# What the task requires:
Print the records exactly. Every mark must remain.
━━━━━━
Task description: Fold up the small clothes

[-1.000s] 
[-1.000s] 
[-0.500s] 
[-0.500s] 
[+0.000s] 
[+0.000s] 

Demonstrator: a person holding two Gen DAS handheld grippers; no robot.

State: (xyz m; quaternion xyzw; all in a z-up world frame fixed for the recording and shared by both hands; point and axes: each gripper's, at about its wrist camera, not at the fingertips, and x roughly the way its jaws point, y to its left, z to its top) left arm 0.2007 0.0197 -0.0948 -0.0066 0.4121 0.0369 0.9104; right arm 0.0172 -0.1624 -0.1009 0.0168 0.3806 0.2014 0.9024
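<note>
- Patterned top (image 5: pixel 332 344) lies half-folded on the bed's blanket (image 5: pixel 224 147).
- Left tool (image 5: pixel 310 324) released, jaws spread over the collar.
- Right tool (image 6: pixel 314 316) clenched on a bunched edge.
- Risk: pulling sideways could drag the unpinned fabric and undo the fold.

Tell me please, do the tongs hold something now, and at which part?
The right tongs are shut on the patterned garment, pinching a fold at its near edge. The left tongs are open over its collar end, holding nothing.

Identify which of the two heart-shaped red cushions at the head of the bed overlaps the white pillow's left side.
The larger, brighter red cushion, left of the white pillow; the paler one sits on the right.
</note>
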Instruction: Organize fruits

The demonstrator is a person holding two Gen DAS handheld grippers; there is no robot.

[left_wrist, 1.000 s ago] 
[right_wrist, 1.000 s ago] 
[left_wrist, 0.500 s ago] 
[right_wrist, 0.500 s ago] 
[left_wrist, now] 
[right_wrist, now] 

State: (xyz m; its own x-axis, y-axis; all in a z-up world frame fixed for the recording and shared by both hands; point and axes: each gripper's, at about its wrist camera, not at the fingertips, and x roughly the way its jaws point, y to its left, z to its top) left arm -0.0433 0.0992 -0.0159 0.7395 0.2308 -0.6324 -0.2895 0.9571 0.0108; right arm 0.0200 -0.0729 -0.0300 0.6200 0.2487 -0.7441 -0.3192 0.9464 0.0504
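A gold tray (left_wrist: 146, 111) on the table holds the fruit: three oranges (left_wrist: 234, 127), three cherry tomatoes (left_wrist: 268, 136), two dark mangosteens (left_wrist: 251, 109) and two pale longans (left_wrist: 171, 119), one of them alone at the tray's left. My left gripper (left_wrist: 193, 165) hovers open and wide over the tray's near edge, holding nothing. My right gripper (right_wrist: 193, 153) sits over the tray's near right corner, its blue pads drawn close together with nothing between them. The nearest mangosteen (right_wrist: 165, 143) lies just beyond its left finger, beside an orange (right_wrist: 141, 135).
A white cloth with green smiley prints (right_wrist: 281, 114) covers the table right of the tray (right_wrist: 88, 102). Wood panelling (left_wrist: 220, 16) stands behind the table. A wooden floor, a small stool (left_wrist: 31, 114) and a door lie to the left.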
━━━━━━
# Response to the exercise:
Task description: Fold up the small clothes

[-1.000s] 
[-1.000s] 
[-0.500s] 
[-0.500s] 
[+0.000s] 
[+0.000s] 

Demonstrator: a person holding two Gen DAS handheld grippers; no robot.

State: (xyz m; quaternion xyzw; all in a z-up world frame fixed for the recording and shared by both hands; point and axes: each gripper's, at about its wrist camera, not at the fingertips, and x roughly the way its jaws point, y to its left, z to its top) left arm 0.2007 0.0197 -0.0948 -0.0066 0.4121 0.0369 0.9104; right arm 0.0172 -0.1624 -0.1009 0.0168 0.3806 0.2014 0.9024
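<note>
- Patterned top (image 5: pixel 332 344) lies half-folded on the bed's blanket (image 5: pixel 224 147).
- Left tool (image 5: pixel 310 324) released, jaws spread over the collar.
- Right tool (image 6: pixel 314 316) clenched on a bunched edge.
- Risk: pulling sideways could drag the unpinned fabric and undo the fold.

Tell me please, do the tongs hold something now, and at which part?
The right tongs are shut on the patterned garment, pinching a fold at its near edge. The left tongs are open over its collar end, holding nothing.

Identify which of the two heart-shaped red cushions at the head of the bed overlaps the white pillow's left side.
The larger, brighter red cushion, left of the white pillow; the paler one sits on the right.
</note>
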Instruction: Organize fruits

The demonstrator is a person holding two Gen DAS handheld grippers; there is no robot.

[left_wrist, 1.000 s ago] 
[right_wrist, 1.000 s ago] 
[left_wrist, 0.500 s ago] 
[right_wrist, 0.500 s ago] 
[left_wrist, now] 
[right_wrist, now] 

State: (xyz m; its own x-axis, y-axis; all in a z-up world frame fixed for the recording and shared by both hands; point and axes: each gripper's, at about its wrist camera, not at the fingertips, and x roughly the way its jaws point, y to its left, z to its top) left arm -0.0433 0.0992 -0.0159 0.7395 0.2308 -0.6324 -0.2895 0.9571 0.0108; right arm 0.0200 -0.0729 -0.0300 0.6200 0.2487 -0.7441 -0.3192 0.9464 0.0504
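A gold tray (left_wrist: 146, 111) on the table holds the fruit: three oranges (left_wrist: 234, 127), three cherry tomatoes (left_wrist: 268, 136), two dark mangosteens (left_wrist: 251, 109) and two pale longans (left_wrist: 171, 119), one of them alone at the tray's left. My left gripper (left_wrist: 193, 165) hovers open and wide over the tray's near edge, holding nothing. My right gripper (right_wrist: 193, 153) sits over the tray's near right corner, its blue pads drawn close together with nothing between them. The nearest mangosteen (right_wrist: 165, 143) lies just beyond its left finger, beside an orange (right_wrist: 141, 135).
A white cloth with green smiley prints (right_wrist: 281, 114) covers the table right of the tray (right_wrist: 88, 102). Wood panelling (left_wrist: 220, 16) stands behind the table. A wooden floor, a small stool (left_wrist: 31, 114) and a door lie to the left.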

No additional answer is needed here.